> **GOAL OF THE EXERCISE**:
Copy every line of the material below exactly.

> **INFORMATION SHOWN**:
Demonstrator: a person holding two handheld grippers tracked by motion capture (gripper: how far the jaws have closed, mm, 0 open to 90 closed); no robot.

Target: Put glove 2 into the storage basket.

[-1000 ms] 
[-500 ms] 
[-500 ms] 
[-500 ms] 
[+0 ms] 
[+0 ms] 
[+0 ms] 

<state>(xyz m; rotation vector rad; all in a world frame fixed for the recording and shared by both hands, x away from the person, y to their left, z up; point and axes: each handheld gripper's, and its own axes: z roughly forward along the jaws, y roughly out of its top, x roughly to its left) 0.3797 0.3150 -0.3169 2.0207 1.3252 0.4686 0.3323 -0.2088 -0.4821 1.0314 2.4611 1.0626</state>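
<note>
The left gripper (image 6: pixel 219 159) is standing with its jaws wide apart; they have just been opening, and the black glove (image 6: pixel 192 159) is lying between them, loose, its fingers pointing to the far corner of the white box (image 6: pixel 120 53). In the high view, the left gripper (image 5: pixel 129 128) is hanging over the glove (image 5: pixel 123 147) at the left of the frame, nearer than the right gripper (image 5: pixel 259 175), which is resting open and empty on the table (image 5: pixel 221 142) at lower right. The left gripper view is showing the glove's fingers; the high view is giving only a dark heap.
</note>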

> **REPLY**:
Demonstrator: a person holding two handheld grippers tracked by motion capture (gripper: how far the jaws have closed, mm, 0 open to 90 closed); no robot.

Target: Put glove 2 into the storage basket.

[-1000 ms] 
[-500 ms] 
[-500 ms] 
[-500 ms] 
[+0 ms] 
[+0 ms] 
[+0 ms] 

<state>(xyz m; rotation vector rad; all in a world frame fixed for the recording and shared by both hands, x away from the person, y to their left, z up; point and axes: each handheld gripper's, and its own axes: z roughly forward along the jaws, y roughly out of its top, x roughly to its left) 0.3797 0.3150 -0.3169 2.0207 1.3252 0.4686 0.3323 -0.2088 -0.4821 1.0314 2.4611 1.0626</state>
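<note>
The left gripper (image 6: pixel 219 159) is standing with its jaws wide apart; they have just been opening, and the black glove (image 6: pixel 192 159) is lying between them, loose, its fingers pointing to the far corner of the white box (image 6: pixel 120 53). In the high view, the left gripper (image 5: pixel 129 128) is hanging over the glove (image 5: pixel 123 147) at the left of the frame, nearer than the right gripper (image 5: pixel 259 175), which is resting open and empty on the table (image 5: pixel 221 142) at lower right. The left gripper view is showing the glove's fingers; the high view is giving only a dark heap.
</note>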

With this, the output is complete.